Approvate dal Senato il 18 maggio 1978 e pubblicate sulla  “Gazzetta Ufficiale” il 22 maggio dello stesso anno, le norme sulla cosiddetta Interruzione Volontaria di Gravidanza (IVG) furono, a metà degli  Anni Settanta del ‘900,  il risultato di una martellante campagna di comunicazione/mobilitazione, patrocinata dal Partito Radicale e dal settimanale “L’Espresso”, diventato l’organo  di una cultura abortista dai tratti provocatori.

Sull’onda delle manifestazioni e delle proteste, lanciate nel nome della “liberazione della donna”, venne a coalizzarsi un ampio e trasversale fronte politico (dal Partito Liberale al Partito Comunista ai gruppi dell’extraparlamentarismo di sinistra) che trovò, in Parlamento, i numeri necessari per approvare la legge con la quale vennero  a cadere i reati, previsti dal  codice penale, riguardanti i reati d’aborto su donna consenziente, di istigazione all’aborto, di atti abortivi su donna ritenuta incinta, di sterilizzazione,  di incitamento a pratiche contro la procreazione.

Al di là delle norme,  quello dell’aborto non è un argomento facile, tanti e complessi sono gli elementi che lo compongono: dall’etica alla medicina, dall’antropologia alla demografia.

Ricordare i 40 anni della legge 194 che ha legalizzato l’aborto non può allora diventare un appuntamento di routine, celebrativo e scontato, quanto piuttosto l’occasione per una seria analisi dell’esperienza fatta, dei problemi ancora aperti, dei “costi sociali”, oltre che morali, della legge 194.

Ne abbiamo parlato con Alfredo Mantovano, magistrato  della Corte di appello di Roma, da sempre impegnato sui temi della Vita e della famiglia.

 

Facciamo un po’ di storia. Una delle “ragioni” portate a sostegno della legge sull’aborto da parte dei promotori fu che essa avrebbe combattuto la piaga degli aborti clandestini. Si denunciò contestualmente l’ipocrisia di chi non voleva ammettere alla luce del sole ciò che era praticato di nascosto sulla pelle delle donne. Le attese della vigilia sono state mantenute?

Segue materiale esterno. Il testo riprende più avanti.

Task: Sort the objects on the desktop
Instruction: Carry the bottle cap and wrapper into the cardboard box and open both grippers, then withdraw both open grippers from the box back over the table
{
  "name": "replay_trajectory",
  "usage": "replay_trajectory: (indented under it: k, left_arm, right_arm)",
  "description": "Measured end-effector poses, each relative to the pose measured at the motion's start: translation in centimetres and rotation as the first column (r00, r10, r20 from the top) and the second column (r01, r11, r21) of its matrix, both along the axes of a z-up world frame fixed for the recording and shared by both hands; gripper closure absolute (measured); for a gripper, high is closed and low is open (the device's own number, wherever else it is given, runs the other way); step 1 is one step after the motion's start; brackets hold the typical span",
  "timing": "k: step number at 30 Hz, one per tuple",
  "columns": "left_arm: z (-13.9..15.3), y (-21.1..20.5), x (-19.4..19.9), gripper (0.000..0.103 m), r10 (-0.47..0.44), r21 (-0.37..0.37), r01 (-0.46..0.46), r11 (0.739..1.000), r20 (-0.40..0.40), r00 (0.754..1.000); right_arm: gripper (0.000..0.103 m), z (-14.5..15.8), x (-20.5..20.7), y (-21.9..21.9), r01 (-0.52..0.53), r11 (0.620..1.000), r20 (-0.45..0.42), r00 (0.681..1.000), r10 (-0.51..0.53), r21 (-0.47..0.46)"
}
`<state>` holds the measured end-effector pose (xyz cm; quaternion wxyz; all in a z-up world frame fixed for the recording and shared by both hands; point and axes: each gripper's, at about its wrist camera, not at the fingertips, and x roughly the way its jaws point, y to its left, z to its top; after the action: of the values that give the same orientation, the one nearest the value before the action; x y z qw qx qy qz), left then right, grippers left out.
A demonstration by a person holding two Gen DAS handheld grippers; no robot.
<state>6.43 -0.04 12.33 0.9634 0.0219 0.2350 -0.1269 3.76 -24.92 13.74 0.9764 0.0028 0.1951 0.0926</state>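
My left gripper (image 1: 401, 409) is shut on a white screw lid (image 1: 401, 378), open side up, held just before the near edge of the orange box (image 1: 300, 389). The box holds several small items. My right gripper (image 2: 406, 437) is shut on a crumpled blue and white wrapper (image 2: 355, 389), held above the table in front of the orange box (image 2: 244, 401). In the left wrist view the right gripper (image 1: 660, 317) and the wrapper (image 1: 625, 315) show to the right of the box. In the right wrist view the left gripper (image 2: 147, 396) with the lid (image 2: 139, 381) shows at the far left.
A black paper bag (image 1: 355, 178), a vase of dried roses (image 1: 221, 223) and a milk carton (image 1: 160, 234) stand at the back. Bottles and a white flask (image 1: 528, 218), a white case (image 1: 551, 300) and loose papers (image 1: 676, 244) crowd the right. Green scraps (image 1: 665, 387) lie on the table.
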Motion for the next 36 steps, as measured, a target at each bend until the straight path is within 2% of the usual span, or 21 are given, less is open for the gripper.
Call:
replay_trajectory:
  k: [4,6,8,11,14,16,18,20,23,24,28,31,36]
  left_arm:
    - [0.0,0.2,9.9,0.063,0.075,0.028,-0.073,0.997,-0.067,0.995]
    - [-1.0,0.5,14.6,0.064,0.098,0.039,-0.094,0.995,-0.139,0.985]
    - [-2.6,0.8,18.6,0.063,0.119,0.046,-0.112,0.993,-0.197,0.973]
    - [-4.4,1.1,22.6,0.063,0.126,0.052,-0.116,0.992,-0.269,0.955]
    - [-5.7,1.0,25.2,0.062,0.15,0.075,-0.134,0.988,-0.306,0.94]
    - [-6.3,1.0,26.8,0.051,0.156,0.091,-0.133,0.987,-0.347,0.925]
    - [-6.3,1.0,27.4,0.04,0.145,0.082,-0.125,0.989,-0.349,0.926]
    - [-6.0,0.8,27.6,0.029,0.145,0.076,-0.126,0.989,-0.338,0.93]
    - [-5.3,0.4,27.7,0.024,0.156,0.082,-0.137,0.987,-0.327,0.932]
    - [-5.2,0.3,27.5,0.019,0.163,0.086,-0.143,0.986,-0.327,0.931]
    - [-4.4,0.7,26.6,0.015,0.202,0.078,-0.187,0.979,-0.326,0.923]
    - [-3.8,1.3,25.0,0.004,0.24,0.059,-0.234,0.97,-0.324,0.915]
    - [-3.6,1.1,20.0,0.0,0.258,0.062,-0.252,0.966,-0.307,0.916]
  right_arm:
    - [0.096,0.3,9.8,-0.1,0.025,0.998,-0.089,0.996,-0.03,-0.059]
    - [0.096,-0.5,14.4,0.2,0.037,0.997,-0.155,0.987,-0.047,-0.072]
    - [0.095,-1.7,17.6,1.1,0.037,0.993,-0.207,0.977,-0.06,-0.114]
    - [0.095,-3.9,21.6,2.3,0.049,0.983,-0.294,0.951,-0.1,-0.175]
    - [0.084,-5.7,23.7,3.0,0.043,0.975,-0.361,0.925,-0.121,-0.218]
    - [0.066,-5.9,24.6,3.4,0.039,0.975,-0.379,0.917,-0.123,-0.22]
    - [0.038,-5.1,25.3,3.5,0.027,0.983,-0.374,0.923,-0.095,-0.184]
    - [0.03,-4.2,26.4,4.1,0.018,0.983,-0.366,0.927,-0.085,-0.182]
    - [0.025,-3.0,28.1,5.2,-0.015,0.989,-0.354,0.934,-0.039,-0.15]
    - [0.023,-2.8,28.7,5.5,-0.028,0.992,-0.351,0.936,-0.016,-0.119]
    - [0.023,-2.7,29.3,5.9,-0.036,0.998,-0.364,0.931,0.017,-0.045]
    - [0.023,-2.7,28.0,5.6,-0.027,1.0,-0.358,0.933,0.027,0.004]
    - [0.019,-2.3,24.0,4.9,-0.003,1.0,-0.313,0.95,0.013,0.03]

Quella campagna fu realizzata su dati falsi. A fronte di un’area di clandestinità che 40 anni or sono era stimata in 50./100.000 aborti all’anno, si lanciò il numero inverosimile di 3 milioni ogni 12 mesi; egualmente “montate” furono le cifre sulle presunte morti per interruzione di gravidanza. Nelle relazioni del Ministro della salute sull’applicazione della l. 194 si è sempre registrata una residua ma consistente clandestinità, e da sponde abortiste se ne è addebitata la responsabilità agli obiettori. In realtà, nonostante l’elevata percentuale di medici che rifiutano di eseguire interventi abortivi, questi ultimi sono garantiti nell’intero territorio nazionale. Anzi, dopo i plurimi interventi di c.d. “razionalizzazione” del sistema sanitario in tutte le Regioni italiane, sono stati soppressi in modo più consistente numerosi “punti nascita”.

Parliamo di numeri. Nei primi anni ’70 si iniziarono a diffondere dicerie secondo cui in Italia avvenivano da 2 a 4 milioni di aborti clandestini all’anno, con 20-25 mila donne che ne morivano ogni 365 giorni. Si trattava in realtà, si sarebbe scoperto poi, di numeri totalmente infondati. Dall’unico studio fatto in quegli anni emerse che non potevano essere più di 100 mila gli aborti clandestini, numero più proporzionato a ciò che poi realmente sarebbe emerso con la legalizzazione. Eppure il dato costituì una bandiera importante per i sostenitori di un percorso per la legalizzazione dell’interruzione volontaria di gravidanza. Oggi quali sono i numeri degli aborti praticati dal 1978 ?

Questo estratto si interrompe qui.